# Wife's a Repeat Cheater!



## mava120300 (Sep 1, 2013)

I am 49 and my wife is 45.
She's been in an major affair with 3 guys at the same time. Primarily texts (but real raunchy stuff with lovers number 2 & 3) but pure sex with lover number 1. 

The primary (lover) culprit is a 2 bit actor who has been bedding her for the past 10 years. 

I discovered the affairs accidently and have been going through an emotional hell. When confronted the first time, she apologised & cried BUT 3 months later I found she was still in touch with the 2-bit actor. Again, when confronted, she sweared off him and promised that she would BREAK contact with the guy. I think like a fool I believed her the second time. 

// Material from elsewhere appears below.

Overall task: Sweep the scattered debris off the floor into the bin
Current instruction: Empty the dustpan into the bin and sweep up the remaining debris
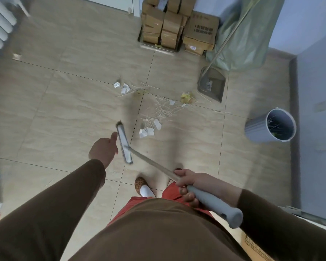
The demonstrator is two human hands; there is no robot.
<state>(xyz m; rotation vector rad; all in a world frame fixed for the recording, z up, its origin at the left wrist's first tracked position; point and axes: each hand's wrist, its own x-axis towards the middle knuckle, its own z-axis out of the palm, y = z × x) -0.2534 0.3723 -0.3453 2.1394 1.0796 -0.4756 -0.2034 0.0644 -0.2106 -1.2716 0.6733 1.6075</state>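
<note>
Right hand (186, 185) grips broom (151, 162) at grey handle end; broom head (124, 143) near floor centre, beside left hand. Left hand (104, 149) holds nothing, fingers loosely extended, thumb out. Debris (158, 110), thin sticks and paper scraps, scattered mid-floor (64, 110). Dustpan (212, 85) just beyond debris, toward far right corner. Bin (271, 127) at right edge, sticks visible inside. Cardboard boxes (177, 23) stacked along far edge.

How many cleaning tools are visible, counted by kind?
Broom, held by the right hand: 1
Dustpan standing on the floor: 1
Grey bin: 1
Total: 3
</note>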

However, I again noticed a couple of days ago that she had another cell phone bought secretly with a new cell number which she was using to call her lover. I am at my wits end honestly. And an *emotional wreck* by now. I have not been able to sleep for an hour at a time and this is taking a toll on my health and sanity. 

I tried resorting to alcohol but this is affecting my work. I suspect she is not concerned though she portrays that she does. She is quick to apologies but turns true to type (going by my past experience).

I have been *a very faithful husband* who has been very very suppportive of her nature, likes, dislikes, her family and a **** lot more.


Any suggestions?????????

I have been tolerating all this coz of my two kids who are in their teens. Will then understand if I tell them that I need to move on to Maintain My Sanity? Sometimes I feel like killing myself OR the two culprits who have messed up my life. Please help..........


----------



## stevehowefan (Apr 3, 2013)

Boundaries and then consequences. Without them, she will continue. She is continuing. Be ready to follow up on the consequences, too.


----------



## jnj express (Mar 28, 2011)

You want this to end---if its possible---she needs to look D in the face---then she is gonna be forced to decide---is this lowlife actor gonna be able to take care of me---or do I need to stay with my H----So either tell her D is on the table, or pack her bags, throw her out, and tell her to go live with her lovers

That somewhat simplified takes care of her----what about you---why are you staying---how do you love someone who cheats on you with 3 guys, and who has been with another man for 10 yrs---which then brings the real question-

--if she decides to stay with you, why is she staying with you---cuz you feed and bankroll her---cuz she certainly doesn't need you for sex---and if she does stay, what's to keep her from going underground and hiding her tracks better

You better think long and hard about your future, and what you want from it


----------



## unbelievable (Aug 20, 2010)

The first time, she was wrong. The second time, maybe she was wrong. The third time, you are her co-conspirator.


----------



## LostViking (Mar 26, 2013)

Go see a lawyer and find out what your rights are. It's hard enough dealing with all the unknowns. What you need is tangible information to help you focus your mind, and talking to some lawyers can do that. 

In my opinion this is a no brainer. For ten years your wife lived a double life screwing another man while pretending she loved you and you were her only one. Well, she is a liar to her core. You have been her secure island, a meal ticket. Nothing more. I would file for divorce and kick her out. Children or no.
_Posted via Mobile Device_w


----------



## Will_Kane (Feb 26, 2012)

Ask her why should you stay with her when she keeps cheating on you.

Ask her why should you believe her this time.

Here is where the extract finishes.